Corona Weltanschauung: Brief Reflection on Neoliberal Necropolitics and The State of Art
The pandemic provoked by the Covid-19 is a calamity that brings troubling questions about the passage of the human species on Earth. Even in the corporate media it has been said that the world will no longer be the same after the pandemic. On one hand, there is speculation about the emergence of a dystopian authoritarian world where life takes place in closed environments and human relations are reduced to online interaction monitored by the state / capital’s Big-Brother. On the other hand, it is stated, in a more hopeful way, that the crisis caused by the virus will make an anti-capitalist revolution without people once it reveals the contradiction and the perversion of the system. Following the futurological speculative debate on the media, Giorgio Agamben argues about the risk of the state of exception becoming the norm, while Slavoj Žižek reflects on the emergence of a humanist communism. In this same imaginative but more raw way of thinking, Byung-Chul Han states that China’s “success” in containing the virus will inspire the West to adopt forms of digital control similar to the ones the Communist Party of China has implemented. There is nothing really new on these speculations. The point is that while pop philosophers speculate about the future, life has been extinguished.

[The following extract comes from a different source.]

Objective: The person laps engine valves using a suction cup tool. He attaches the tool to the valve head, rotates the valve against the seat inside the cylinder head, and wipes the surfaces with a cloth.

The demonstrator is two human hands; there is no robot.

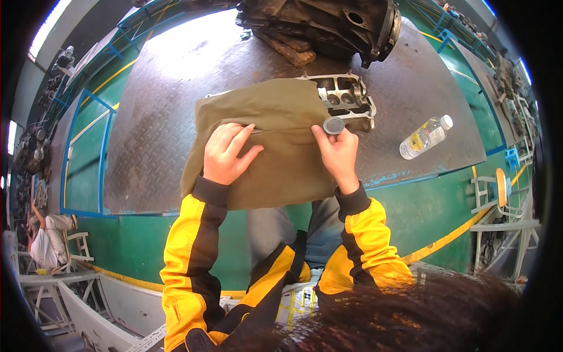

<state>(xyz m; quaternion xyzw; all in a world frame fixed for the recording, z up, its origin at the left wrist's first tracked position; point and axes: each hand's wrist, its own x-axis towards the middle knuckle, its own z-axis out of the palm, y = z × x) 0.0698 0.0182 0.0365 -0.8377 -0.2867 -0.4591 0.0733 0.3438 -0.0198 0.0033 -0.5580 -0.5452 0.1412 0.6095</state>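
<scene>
Left hand [226,154] presses flat on olive cloth [264,146]; right hand [339,154] pinches a round grey disc [333,125].

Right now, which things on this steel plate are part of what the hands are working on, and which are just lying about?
In hand:
- olive cloth, under the left hand
- grey disc, held in the right hand
- metal casting, partly covered by the cloth

Lying about:
- water bottle, on its side
- large engine part, far edge
- wood blocks beneath it

A dark checker-plate bench [176,105] carries an olive cloth [264,146], metal casting [349,97], plastic bottle [425,136] and engine block [328,26].
</scene>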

What everyone knows so far is that the lethality of the coronavirus makes it clear not only that neoliberal democracies are unprepared to deal with humanitarian crises, but also that there is an acute incompatibility between life and capitalism. In the past forty years, this system, especially in its neoliberal version, has intensively operated based on the assumption that one’s life is more worth than another. When analyzing neoliberalism, it is possible to go back in time and compare some of its main characteristics, especially competition and merit, with racist theories such as Herbert Spencer’s social Darwinism. According to Social Daewinism, social life naturally makes the strongest occupy a prominent place in society. Thus, the richest, so to speak, are the ones who survived and adapted, established themselves, in a model of life that is based on competition. The successful rich deserves by its own merit to take its place in society while those who are poor are poor because they were not able to triumph. When this theory is brought into the context of neoliberal social life, a highly competitive reality, even the death of people is naturalized. When a person fails, its failure is seen as its inability to adapt and to be useful to the system. It explains that those who have no practical value to the neoliberal system can be discarded. This logic of discarding “useless life” over “useful life” is, then, informed by idea that an individual must be productive for the functionality of the system. Therefore, it is no surprise that in the first weeks of the pandemic in the West Donald Trump, Boris Johnson and Jair Bolsonaro, main representatives of the far-right politics today, minimized the effects of the virus and adopted the idea of “vertical isolation”. An idea that claims for the isolation of the most fragile people to the virus, elderly people and persons with chronic diseases, while the most resistant ones, the youngest and most prone to work, continue to live and work “normally” maintaining the capital machine working.